A piece of hardware had five
memory-mapped registers implementing an array of five words. For
obscure but important reasons, the words could not be ordered as one
might expect: [0] first and [4] last. No, instead, the
memory-mapped registers in address order were actually going to contain
the elements of the array in the order [1], [2], [3], [4], [0].
Odd, but it could be worse. I coded up some access macros that would
map an index into this array. Being once upon a time a
mathematician, I knew that the simple mapping (i-1) mod 5 would do the trick to
convert a "normal" index into the rotated form. And so would (i+4) mod 5, and this variant might
be somewhat safer when used with unsigned
data.
The resulting macro elicited some groans. "We have to do a division to access an MMR?
This is going to slow down a hot path through the interrupt handler!"
Not really. You see, when we designed the instruction set for the
Cray X1 processor, we made sure that it would support a variant form of
the integer multiplication instruction. Binary multiplication of
two n-bit values yields a
product with 2n bits in
it. A normal integer multiplication function truncates that
product and returns its lower half. The variant form, however,
returns the upper half of the product. (This instruction exists
on the DEC Alpha processor as UMULH,
and the upper half of a binary product is also available by other means
on the MIPS and Intel x86 processors too.)
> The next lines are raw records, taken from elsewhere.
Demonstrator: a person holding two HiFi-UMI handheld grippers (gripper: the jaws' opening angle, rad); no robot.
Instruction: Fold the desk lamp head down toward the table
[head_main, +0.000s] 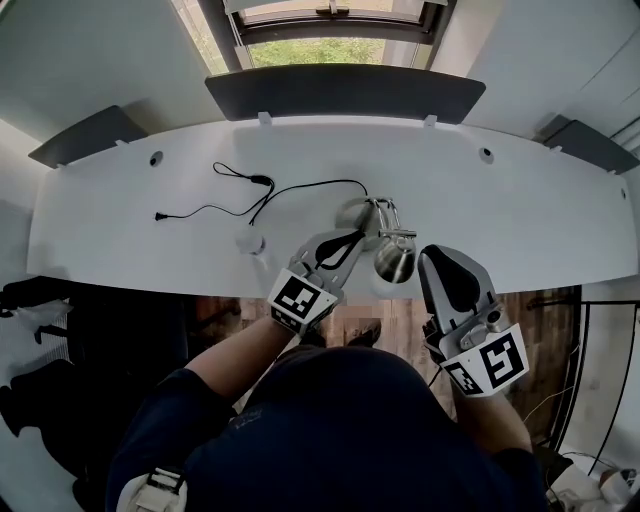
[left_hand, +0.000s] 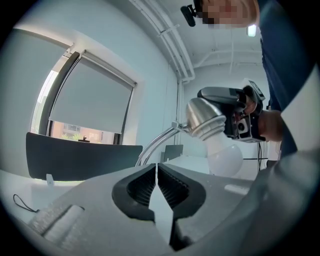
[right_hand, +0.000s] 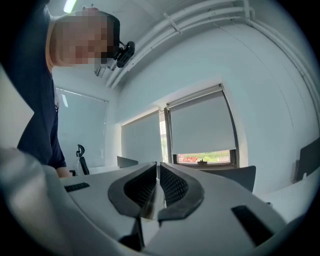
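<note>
The lamp (head_main: 372, 232) stands on the white desk (head_main: 120, 220), near its front edge. Its round chrome base (head_main: 354, 213) sits on the desktop, and its head (head_main: 395, 259) hangs out toward the person, between the 2 grippers.

The left gripper (head_main: 352, 240) lies just left of the head, its tips over the lamp's arm close to the base. From above I cannot tell whether they touch the metal. In the left gripper view, the left gripper (left_hand: 157, 168) has its 2 ribbed pads pressed together with nothing between them. The lamp's curved chrome arm (left_hand: 154, 145) rises just beyond the tips. The head (left_hand: 204, 117) hangs above and to the right of them, tilted, with its white bulb (left_hand: 226, 158) pointing down and to the right. It is clear of the jaws.

The right gripper (head_main: 435, 258) is just right of the head, beside it rather than around it. In the right gripper view, the right gripper (right_hand: 157, 168) is also fully closed and holds nothing. The lamp does not show there, only a window with its blind (right_hand: 202, 125) partly down. From the left gripper view the right gripper (left_hand: 235, 111) shows right behind the head.

A black cord (head_main: 255, 195) trails over the desk to the left of the lamp, well clear of both grippers.
</note>
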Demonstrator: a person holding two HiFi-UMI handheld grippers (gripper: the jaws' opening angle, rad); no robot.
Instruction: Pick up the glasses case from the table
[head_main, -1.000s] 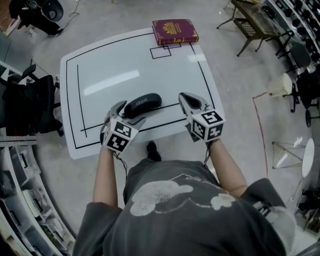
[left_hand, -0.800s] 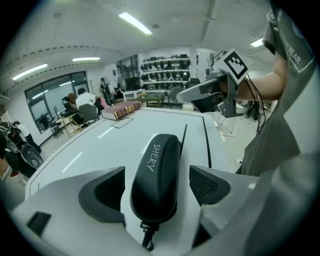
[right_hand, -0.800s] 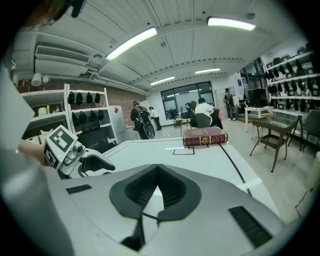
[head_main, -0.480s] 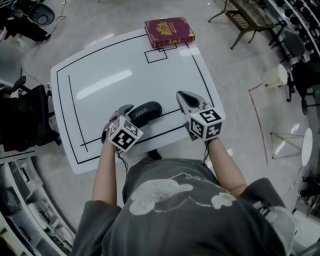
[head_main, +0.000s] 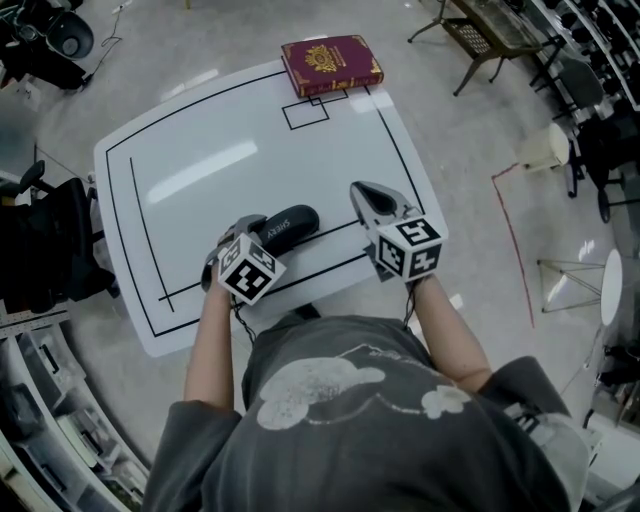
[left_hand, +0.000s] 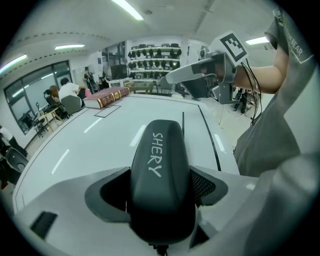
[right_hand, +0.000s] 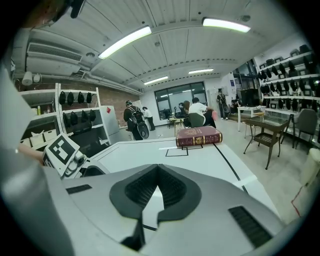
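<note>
The black glasses case (head_main: 288, 224) lies near the front edge of the white table (head_main: 230, 150). White lettering shows on its lid (left_hand: 161, 165). My left gripper (head_main: 258, 233) points steeply down over the case's near end. Its jaws straddle the case and are closing, with the pads beside the case's sides and no firm press visible. The case rests on the table. My right gripper (head_main: 362, 192) hovers to the right of the case, apart from it, its fingertips together and nothing between them (right_hand: 156, 172).
A dark red book (head_main: 331, 62) lies at the table's far edge, beside a small drawn square. Black lines mark the tabletop. Chairs, shelves and a metal frame table (head_main: 495, 40) stand on the floor around; people sit in the background.
My left gripper has sunk and tipped further down over the case's near end. The right gripper drifted slightly; the case has not moved.
</note>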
Besides its obvious value for multiprecision arithmetic, being able to
recover the upper half of a binary product makes integer division by a
constant value into a cheap operation, at least when compared to the
general integer division instruction (assuming that a processor even
has one). And if division by a constant is inexpensive, then so
is a modulus.
The technique is straightforward, though the resulting machine
instructions seem somewhat magical. The idea is to replace an
integer division by a constant value with a multiplication by the value's
fixed-point reciprocal value.
To implement a fast unsigned 64-bit division by five, as in this case,
you just multiply by 14757395258967641292,
take the upper half of the 128-bit full product, and shift it right two
bits.
Whoa.
This makes much more sense if you consider the binary values involved
as fixed-point numbers and
watch where the binary point is placed in them. Everybody knows
what floating-point values look like (IEEE-754 nearly exclusively
today) and more or less how they work, but non-integral fixed-point
numbers are somewhat less commonly known and used.
The binary reciprocal of five is a repeating fraction.
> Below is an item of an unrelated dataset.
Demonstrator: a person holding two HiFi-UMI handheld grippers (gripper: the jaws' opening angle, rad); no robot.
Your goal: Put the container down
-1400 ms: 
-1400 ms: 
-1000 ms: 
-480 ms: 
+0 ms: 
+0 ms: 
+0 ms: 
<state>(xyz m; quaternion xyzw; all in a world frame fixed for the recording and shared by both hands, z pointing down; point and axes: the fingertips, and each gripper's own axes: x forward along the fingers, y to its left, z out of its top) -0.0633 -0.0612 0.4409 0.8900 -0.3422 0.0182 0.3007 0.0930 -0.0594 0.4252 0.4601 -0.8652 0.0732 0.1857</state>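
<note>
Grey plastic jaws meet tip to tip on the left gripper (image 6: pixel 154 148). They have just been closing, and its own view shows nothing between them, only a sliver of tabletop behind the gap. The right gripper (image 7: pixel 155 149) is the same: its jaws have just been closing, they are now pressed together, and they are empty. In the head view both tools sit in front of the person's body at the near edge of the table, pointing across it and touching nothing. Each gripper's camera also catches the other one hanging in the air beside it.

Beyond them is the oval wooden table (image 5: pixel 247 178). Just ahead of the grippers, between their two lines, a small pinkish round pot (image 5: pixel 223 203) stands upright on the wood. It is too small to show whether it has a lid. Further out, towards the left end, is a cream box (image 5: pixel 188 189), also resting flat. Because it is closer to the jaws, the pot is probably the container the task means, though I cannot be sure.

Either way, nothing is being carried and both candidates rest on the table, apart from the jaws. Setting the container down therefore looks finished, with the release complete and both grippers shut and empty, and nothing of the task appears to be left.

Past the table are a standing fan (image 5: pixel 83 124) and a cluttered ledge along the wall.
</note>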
That's where the magic constant came
from. When we multiply the numerator by 0xcccccccccccccccc
and take the upper half of the 128-bit full product, there is an
implicit binary point to the left of the reciprocal value, and another
right between the upper and lower halves of the full product.
This
means that the upper half of the product equals floor(4x/5), and thus by shifting
that value right by two bits we have floor(floor(4x/5)
/ 4), which is floor(x/5).
One need not do this work by
hand unless the compiler is pretty lame. Instead, while keeping
in mind a
general fear and loathing of expensive operations like general integer
division on most processors, it's important to recognize that the
special case of a constant denominator can be cheap.